> **ACTION ITEM**: Where the string "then" appears in a line of the material below, copy that line.

> **EXCERPTED RECORDS**:
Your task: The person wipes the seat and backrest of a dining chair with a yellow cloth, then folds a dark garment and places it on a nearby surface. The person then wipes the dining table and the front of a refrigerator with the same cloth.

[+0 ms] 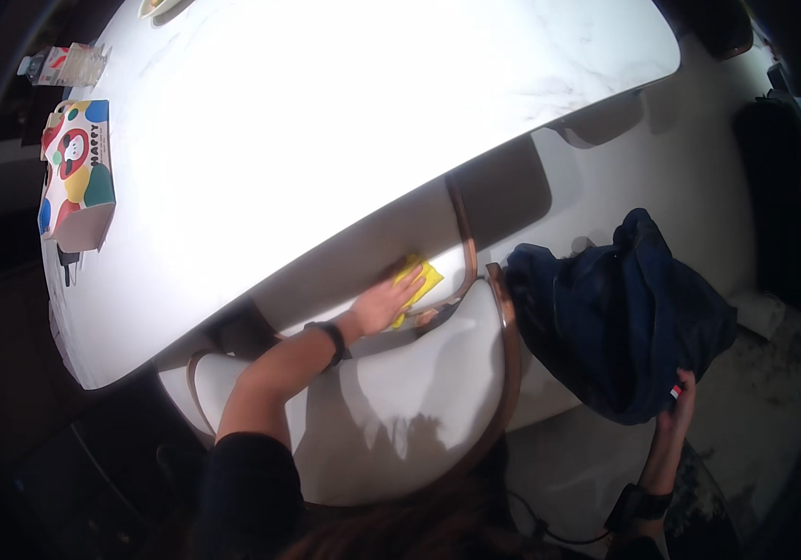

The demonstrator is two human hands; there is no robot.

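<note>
My left hand [383, 306] presses a folded yellow cloth [425, 281] on the white chair seat [453, 276], reaching over the chair's curved backrest [407, 406]. The fingers lie over the cloth, which shows on both sides of them. On the right, my right hand [678, 402] grips the lower edge of a dark blue garment [603, 329] that hangs bunched beside the chair; a small red and white tag shows near the fingers. Both wrists wear dark bands.
A white marble-patterned table [344, 140] spans the upper left, its edge above the seat. On it stand a colourful paper box [78, 175], a clear plastic bottle [68, 65] and part of a dish [157, 7]. The chair has a brown wooden rim [510, 350].
</note>
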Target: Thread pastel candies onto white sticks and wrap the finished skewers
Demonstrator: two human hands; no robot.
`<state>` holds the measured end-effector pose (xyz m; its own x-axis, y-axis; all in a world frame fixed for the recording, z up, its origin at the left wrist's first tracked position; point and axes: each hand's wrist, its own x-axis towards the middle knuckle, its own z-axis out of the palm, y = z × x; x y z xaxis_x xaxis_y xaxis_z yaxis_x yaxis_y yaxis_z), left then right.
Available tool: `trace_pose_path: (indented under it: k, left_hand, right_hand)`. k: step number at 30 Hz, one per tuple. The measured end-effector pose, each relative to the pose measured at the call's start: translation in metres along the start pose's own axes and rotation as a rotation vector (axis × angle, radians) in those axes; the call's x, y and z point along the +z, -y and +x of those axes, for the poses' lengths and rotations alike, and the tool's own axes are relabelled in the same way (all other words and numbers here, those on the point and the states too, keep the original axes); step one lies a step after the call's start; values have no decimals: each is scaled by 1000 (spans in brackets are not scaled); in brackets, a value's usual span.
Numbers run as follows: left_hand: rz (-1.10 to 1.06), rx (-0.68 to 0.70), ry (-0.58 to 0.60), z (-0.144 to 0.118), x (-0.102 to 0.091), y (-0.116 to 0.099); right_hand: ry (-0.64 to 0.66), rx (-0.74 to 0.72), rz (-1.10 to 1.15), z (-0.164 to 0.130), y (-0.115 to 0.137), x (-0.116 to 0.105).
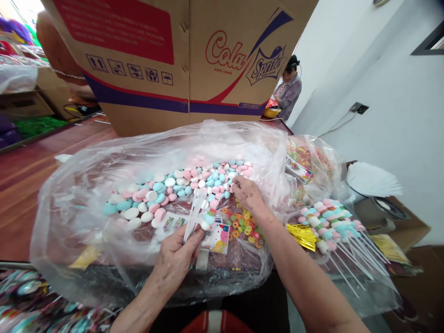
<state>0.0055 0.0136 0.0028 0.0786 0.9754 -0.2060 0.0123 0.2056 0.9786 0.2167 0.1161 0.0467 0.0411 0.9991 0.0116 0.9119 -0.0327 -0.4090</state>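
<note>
Between left fingers (189, 238), sticks (194, 213) upright.

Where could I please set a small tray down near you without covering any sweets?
Bare wood table lies left of the plastic bag, before the cardboard box. Right of the bag is crowded: finished skewers, gold ties.

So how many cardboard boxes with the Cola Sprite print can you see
1. The printed cardboard box stands behind the plastic bag of marshmallow candies. Others may be hidden behind it.
</note>
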Motion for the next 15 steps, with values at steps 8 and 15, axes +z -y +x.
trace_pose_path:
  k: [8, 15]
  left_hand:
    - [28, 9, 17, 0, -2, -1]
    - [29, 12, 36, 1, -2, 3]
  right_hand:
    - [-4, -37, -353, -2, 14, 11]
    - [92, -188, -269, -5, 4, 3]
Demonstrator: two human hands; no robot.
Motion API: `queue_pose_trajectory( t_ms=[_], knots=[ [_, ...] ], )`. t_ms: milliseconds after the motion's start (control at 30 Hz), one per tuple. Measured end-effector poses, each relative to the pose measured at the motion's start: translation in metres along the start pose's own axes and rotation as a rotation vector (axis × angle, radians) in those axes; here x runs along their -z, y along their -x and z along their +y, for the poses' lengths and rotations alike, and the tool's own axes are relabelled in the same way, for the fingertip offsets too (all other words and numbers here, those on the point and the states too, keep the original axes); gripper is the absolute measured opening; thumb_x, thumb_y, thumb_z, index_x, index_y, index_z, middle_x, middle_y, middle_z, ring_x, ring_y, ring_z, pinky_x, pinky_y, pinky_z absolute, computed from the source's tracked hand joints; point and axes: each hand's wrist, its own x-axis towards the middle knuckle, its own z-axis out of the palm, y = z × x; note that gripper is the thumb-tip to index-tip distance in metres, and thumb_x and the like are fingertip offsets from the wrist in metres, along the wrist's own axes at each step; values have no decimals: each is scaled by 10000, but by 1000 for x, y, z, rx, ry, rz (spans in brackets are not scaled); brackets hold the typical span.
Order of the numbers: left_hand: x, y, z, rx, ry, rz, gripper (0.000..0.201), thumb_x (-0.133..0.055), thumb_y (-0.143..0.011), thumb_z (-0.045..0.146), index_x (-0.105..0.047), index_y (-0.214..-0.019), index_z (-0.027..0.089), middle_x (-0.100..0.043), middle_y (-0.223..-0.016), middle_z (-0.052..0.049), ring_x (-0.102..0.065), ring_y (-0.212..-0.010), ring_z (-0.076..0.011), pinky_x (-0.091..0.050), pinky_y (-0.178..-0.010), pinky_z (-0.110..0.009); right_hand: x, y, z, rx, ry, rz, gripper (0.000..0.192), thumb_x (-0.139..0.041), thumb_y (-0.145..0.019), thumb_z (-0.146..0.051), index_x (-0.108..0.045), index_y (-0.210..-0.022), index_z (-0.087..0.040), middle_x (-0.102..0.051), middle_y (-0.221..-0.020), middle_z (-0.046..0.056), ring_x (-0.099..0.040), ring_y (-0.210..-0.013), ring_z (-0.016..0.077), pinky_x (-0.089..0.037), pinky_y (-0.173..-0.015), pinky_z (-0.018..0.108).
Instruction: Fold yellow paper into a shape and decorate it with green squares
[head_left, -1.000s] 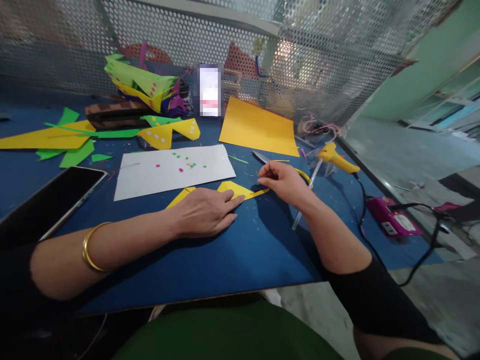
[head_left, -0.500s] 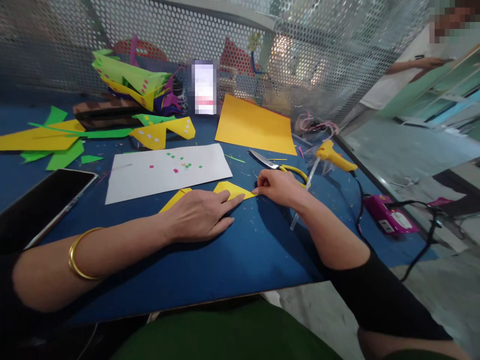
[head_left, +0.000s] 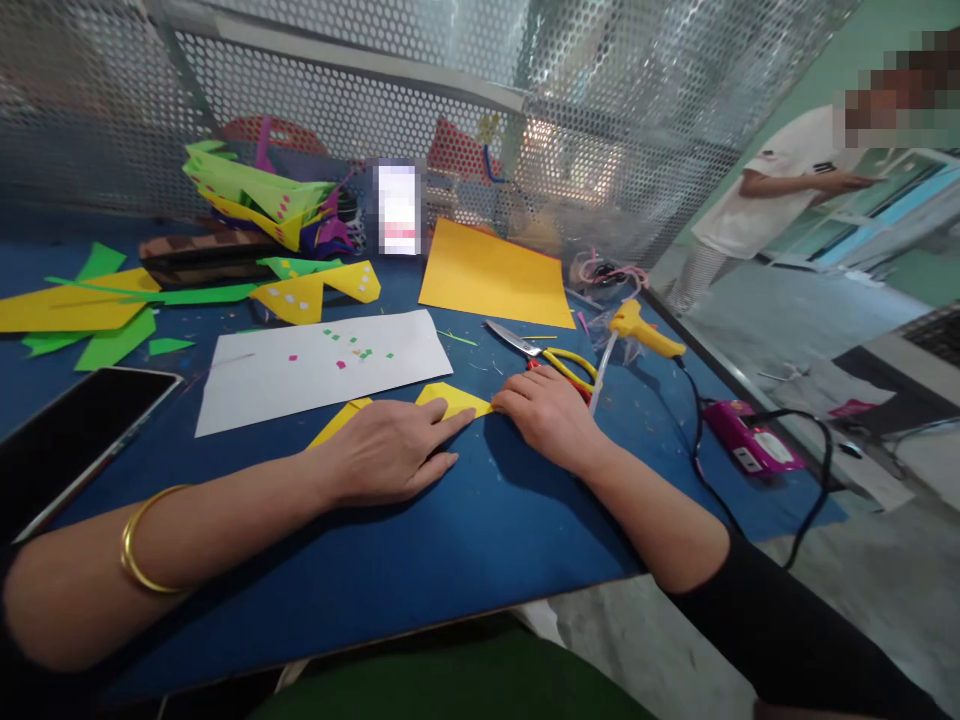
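Yellow paper (head_left: 448,401) on desk (head_left: 495,545), near side of white sheet (head_left: 259,385). Left hand (head_left: 390,450) flat on it, grip spread. Right hand (head_left: 547,415) curled at paper's tip; can't tell if grip pinches.

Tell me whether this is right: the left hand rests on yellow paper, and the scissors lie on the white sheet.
Wrong about the scissors: the head view shows them on the table, right of the white sheet. The left hand does rest on yellow paper.
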Motion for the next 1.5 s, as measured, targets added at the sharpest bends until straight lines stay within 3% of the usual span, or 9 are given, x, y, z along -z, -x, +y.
queue_pose_trajectory(
  t_ms=[233,367,500,667,800,900,1100,1267,1500],
  knots=[
    [1,0,0,2,-19,-32,502,-351,-994,411,-436,-1439,194,-651,-1030,-67,-660,-767,-215,-449,-580,-320,3,2,-7,69,119,-34,306,-394,-984,-133,-689,-900,-136,-674,-823,85,-558,-737,205,-366,-786,355],
    [2,1,1,8,-3,-27,503,-365,-989,420,-440,-1438,204,-651,-1027,-67,-666,-787,-225,-461,-597,-329,6,13,-10,39,44,-29,275,-429,-957,-112,-675,-1081,-129,-712,-976,109,-596,-821,208,-395,-825,349],
    [2,-1,1,1,15,-15,502,-386,-981,413,-450,-1432,203,-649,-1044,-84,-661,-775,-219,-466,-599,-323,10,19,-19,41,61,-66,370,-432,-937,-99,-588,-1272,-108,-682,-1123,153,-608,-923,239,-406,-860,382],
    [3,-1,5,20,12,-23,513,-391,-977,421,-454,-1427,183,-651,-1044,-92,-661,-794,-233,-480,-627,-332,12,9,-31,60,161,-151,262,-516,-874,-93,-682,-1076,-73,-673,-951,138,-599,-824,243,-389,-834,385],
    [7,7,6,37,79,-27,550,-429,-963,421,-426,-1434,138,-651,-1115,-115,-658,-888,-256,-501,-722,-357,11,-1,-30,119,199,-98,218,-483,-929,-110,-699,-960,-109,-665,-869,96,-570,-706,196,-375,-779,362],
    [8,20,2,130,228,25,482,-437,-960,312,-441,-1405,127,-668,-1104,-113,-651,-932,-241,-502,-751,-346,11,-5,-28,224,230,-78,237,-454,-960,-121,-691,-950,-123,-660,-848,83,-544,-671,183,-359,-748,358],
    [9,53,-3,455,535,236,266,-507,-888,199,-606,-1131,156,-677,-894,-43,-635,-755,-150,-500,-679,-269,8,-20,-30,412,249,-50,277,-411,-985,-121,-684,-940,-124,-638,-796,67,-501,-632,170,-336,-714,352],
    [3,68,0,386,353,305,197,-512,-925,215,-704,-960,186,-680,-961,-57,-648,-830,-166,-490,-694,-276,5,-33,-38,481,207,12,295,-397,-986,-107,-671,-880,-126,-622,-751,56,-497,-641,172,-313,-688,348],
    [-3,70,-4,234,11,391,223,-509,-976,259,-722,-973,191,-723,-901,-36,-632,-810,-189,-467,-666,-301,0,-35,-43,378,123,85,324,-429,-991,-147,-633,-740,-158,-612,-705,24,-480,-618,156,-333,-732,331]
  ],
)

> **ANSWER FOR THIS EXERCISE**:
Your task: The person wipes the seat and backrest of a dining chair with a yellow cloth, then folds a dark garment and places it on a nearby surface. The person then wipes the dining table and the front of a refrigerator with the same cloth.
`<state>` holds the measured end-effector pose (xyz m; its own x-axis, y-axis; all in a world frame fixed for the recording, z up, its origin at the left wrist's first tracked position; point and axes: each hand's wrist, its own x-axis towards the middle knuckle, its own z-axis out of the palm, y = z × x; x y z xaxis_x xaxis_y xaxis_z yaxis_x yaxis_y yaxis_z), left then right.

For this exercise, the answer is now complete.